Measure perf for leveldown after error handling implementation.

from abi-stable-node.

Comments (24)

boingoing commented on May 18, 2024 1

Thanks @ianwjhalliday for pointing to the leveldown benchmark. This looks like a pretty representative test of ordinary database operations. It writes about a million entries representing a database of around 110MB. Ran the benchmark on the same machine and binaries listed in the above comment and found NAPI has about a 5% perf impact. Here are the results for a few runs:

Leveldown Nan on V8-Node 8.x	Leveldown NAPI on V8-Node-Napi 8.x
Elapsed: 45.867s	Elapsed: 47.619s
Elapsed: 44.805s	Elapsed: 47.535s
Elapsed: 45.134s	Elapsed: 47.506s
Elapsed: 45.054s	Elapsed: 46.482s
Elapsed: 44.739s	Elapsed: 47.694s
avg(elapsed) 45.1198s	avg(elapsed) 47.3672s (+4.98%)

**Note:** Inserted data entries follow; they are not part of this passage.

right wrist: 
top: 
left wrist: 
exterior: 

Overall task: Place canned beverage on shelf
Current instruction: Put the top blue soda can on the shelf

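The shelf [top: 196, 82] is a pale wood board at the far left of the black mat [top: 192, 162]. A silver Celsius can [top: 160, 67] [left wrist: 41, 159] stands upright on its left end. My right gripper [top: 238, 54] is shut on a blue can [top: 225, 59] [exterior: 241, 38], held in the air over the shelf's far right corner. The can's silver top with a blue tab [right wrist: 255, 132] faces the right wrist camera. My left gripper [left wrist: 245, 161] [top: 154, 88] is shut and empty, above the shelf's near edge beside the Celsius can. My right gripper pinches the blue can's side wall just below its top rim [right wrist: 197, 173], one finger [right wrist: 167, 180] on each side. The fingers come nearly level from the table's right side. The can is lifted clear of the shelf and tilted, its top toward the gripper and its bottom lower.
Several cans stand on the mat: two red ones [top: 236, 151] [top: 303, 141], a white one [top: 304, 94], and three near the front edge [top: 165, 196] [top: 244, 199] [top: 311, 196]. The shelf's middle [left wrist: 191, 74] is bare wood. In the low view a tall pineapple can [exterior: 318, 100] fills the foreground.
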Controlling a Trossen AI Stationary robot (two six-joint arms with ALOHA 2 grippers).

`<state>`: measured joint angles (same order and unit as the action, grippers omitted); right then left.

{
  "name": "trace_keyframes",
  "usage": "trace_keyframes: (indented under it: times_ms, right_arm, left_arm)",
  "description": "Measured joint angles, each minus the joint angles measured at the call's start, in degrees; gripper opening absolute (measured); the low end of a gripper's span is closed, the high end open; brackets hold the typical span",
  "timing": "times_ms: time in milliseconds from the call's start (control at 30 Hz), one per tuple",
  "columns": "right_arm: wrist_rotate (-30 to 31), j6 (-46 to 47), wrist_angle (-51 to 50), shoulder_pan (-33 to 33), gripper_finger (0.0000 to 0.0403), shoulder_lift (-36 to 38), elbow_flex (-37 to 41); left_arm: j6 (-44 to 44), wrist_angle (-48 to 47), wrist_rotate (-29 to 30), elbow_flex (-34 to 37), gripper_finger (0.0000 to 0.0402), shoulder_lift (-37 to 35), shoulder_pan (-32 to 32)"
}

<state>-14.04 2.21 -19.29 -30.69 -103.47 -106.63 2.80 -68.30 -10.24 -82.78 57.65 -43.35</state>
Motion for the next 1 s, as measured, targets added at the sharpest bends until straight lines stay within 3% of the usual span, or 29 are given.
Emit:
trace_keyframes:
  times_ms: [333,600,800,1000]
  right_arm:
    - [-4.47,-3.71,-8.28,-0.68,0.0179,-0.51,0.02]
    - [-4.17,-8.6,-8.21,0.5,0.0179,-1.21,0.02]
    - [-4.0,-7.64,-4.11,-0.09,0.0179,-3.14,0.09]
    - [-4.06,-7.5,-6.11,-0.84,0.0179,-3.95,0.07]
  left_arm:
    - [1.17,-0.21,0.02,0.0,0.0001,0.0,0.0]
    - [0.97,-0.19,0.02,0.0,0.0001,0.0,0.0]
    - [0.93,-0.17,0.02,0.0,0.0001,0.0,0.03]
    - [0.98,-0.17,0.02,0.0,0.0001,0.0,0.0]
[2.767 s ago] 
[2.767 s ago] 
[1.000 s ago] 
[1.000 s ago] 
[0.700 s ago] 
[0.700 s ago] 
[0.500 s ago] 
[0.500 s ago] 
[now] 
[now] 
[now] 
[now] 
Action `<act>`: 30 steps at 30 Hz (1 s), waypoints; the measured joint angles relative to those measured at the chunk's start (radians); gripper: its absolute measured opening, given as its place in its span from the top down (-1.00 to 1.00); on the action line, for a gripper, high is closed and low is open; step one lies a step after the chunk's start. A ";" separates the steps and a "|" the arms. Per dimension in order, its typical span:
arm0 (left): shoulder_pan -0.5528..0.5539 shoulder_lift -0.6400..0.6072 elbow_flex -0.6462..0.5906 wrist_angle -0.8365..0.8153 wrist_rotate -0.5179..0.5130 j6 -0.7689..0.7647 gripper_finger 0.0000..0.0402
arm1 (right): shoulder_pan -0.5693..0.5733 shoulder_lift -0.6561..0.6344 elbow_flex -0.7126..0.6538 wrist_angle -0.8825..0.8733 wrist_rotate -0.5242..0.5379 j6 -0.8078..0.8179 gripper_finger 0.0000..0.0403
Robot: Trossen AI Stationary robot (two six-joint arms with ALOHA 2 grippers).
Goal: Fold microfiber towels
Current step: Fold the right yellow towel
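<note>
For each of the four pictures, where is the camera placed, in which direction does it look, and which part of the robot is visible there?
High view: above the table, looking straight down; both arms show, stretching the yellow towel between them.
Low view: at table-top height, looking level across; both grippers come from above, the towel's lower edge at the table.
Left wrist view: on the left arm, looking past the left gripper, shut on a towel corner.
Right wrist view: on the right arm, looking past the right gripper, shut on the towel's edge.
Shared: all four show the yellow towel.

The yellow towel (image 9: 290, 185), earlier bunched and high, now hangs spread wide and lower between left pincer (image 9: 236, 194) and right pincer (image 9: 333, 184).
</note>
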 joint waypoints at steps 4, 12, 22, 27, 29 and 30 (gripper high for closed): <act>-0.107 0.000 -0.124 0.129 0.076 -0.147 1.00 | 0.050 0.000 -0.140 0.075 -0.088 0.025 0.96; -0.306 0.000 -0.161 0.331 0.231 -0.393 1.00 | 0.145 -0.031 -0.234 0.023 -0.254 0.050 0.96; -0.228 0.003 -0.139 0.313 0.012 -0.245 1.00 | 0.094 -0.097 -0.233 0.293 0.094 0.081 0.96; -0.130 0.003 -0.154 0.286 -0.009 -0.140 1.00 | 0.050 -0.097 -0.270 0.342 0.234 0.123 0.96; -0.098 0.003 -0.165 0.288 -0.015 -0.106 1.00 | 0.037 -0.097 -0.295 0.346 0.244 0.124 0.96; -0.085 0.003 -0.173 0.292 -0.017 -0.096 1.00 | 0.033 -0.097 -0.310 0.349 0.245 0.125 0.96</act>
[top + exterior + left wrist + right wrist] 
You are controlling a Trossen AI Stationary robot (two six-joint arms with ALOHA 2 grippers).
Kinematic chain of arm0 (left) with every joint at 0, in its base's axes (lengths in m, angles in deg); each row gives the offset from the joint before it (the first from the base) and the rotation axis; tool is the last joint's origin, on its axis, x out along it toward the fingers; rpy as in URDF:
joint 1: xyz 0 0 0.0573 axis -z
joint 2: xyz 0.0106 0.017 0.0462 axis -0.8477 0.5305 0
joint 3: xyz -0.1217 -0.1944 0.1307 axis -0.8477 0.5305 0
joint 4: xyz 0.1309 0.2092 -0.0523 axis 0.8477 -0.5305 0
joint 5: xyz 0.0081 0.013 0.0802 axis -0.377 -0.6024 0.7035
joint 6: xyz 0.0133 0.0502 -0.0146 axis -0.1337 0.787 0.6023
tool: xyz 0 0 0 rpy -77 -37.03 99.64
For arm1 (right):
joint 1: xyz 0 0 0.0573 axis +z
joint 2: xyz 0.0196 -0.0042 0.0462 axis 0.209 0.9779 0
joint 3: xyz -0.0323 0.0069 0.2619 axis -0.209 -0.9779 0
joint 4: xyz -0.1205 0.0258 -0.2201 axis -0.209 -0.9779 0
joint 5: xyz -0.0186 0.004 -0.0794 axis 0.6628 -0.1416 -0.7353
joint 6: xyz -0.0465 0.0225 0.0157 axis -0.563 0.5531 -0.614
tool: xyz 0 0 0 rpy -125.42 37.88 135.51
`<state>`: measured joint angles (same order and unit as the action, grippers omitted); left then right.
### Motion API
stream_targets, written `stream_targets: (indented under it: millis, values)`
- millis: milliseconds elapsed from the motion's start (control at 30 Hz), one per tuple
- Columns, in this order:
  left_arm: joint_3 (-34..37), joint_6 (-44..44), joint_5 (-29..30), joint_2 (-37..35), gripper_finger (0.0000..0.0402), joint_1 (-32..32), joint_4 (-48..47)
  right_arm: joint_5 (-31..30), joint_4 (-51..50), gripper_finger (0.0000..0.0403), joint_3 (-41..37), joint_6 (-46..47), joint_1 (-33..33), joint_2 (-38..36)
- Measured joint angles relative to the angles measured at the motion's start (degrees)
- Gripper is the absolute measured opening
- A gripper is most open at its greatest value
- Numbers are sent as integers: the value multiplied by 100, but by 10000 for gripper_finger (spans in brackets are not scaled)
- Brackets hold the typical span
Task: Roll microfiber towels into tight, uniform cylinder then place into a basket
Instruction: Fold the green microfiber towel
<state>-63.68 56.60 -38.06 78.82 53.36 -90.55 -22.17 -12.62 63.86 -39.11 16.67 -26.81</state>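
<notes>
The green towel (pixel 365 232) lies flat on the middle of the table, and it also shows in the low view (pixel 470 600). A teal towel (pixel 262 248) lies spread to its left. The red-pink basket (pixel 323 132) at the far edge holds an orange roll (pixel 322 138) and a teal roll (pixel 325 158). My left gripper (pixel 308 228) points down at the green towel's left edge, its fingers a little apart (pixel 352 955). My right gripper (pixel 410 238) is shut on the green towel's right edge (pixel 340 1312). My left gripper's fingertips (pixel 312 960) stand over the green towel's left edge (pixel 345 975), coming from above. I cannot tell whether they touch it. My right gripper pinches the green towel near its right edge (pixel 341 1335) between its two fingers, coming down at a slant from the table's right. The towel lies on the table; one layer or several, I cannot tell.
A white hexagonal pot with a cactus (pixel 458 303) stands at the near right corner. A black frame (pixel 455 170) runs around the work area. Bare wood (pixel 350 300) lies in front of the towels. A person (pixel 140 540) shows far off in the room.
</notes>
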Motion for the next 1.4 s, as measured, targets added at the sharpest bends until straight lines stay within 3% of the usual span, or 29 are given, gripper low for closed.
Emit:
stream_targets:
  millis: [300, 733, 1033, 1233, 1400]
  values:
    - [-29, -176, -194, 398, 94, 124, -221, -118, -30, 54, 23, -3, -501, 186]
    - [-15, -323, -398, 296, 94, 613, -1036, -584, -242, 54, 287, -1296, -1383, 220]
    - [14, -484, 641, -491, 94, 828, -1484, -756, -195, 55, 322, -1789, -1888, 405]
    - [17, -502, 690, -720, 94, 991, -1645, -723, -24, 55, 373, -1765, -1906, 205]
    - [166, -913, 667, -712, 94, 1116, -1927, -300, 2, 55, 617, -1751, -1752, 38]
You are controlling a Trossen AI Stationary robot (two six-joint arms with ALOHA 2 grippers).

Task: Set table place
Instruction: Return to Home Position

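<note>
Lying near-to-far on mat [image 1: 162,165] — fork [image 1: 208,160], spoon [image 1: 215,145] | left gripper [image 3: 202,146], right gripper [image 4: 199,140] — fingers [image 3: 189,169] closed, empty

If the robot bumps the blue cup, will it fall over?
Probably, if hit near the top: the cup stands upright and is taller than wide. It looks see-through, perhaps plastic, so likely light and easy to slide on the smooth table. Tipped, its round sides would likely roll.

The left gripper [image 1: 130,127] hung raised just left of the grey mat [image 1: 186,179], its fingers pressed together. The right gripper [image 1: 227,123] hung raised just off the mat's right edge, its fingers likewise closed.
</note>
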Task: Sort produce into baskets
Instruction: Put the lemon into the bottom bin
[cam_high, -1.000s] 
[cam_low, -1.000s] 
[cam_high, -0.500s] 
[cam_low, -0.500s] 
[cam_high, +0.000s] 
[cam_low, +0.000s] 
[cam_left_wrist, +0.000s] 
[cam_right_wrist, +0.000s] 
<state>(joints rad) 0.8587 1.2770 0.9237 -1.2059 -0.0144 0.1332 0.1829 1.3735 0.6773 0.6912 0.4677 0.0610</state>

This workload is not very chatty in terms of calls out to napi API so the measured perf impact may be representative generally. Reducing the overhead for napi callback functions which need to fetch the argument count, argument values, this value, etc by consolidating all those into a single call may prove to minimize the perf impact here, as well as in other modules. This needs some more investigation.

from abi-stable-node.

aruneshchandra commented on May 18, 2024

@boingoing - any update on this ?

from abi-stable-node.

boingoing commented on May 18, 2024

Leveldown Nan on V8-Node 8.x	Leveldown NAPI on V8-Node-Napi 8.x
Node https://github.com/nodejs/abi-stable-node api-prototype-8.x commit `1b30df1`	Node https://github.com/nodejs/abi-stable-node api-prototype-8.x commit `6e70e77`
Leveldown https://github.com/boingoing/leveldown master commit boingoing/leveldown@`ef05005`	Leveldown https://github.com/boingoing/leveldown api-opaque-prototype commit boingoing/leveldown@`48c8b83`
Elapsed: 45.951 Kernel elapsed: 1.234 User elapsed: 2.359	Elapsed: 45.169 Kernel elapsed: 1.234 User elapsed: 2.296
Elapsed: 43.893 Kernel elapsed: 1.265 User elapsed: 2.109	Elapsed: 45.044 Kernel elapsed: 0.968 User elapsed: 2.171
Elapsed: 46.150 Kernel elapsed: 0.968 User elapsed: 2.328	Elapsed: 44.609 Kernel elapsed: 1.109 User elapsed: 1.812
Elapsed: 45.691 Kernel elapsed: 1.078 User elapsed: 2.500	Elapsed: 45.070 Kernel elapsed: 1.156 User elapsed: 2.171
Elapsed: 42.064 Kernel elapsed: 0.859 User elapsed: 2.031	Elapsed: 44.671 Kernel elapsed: 1.062 User elapsed: 1.953
avg(elapsed) 44.7498	avg(elapsed) 44.9126 (+0.3%)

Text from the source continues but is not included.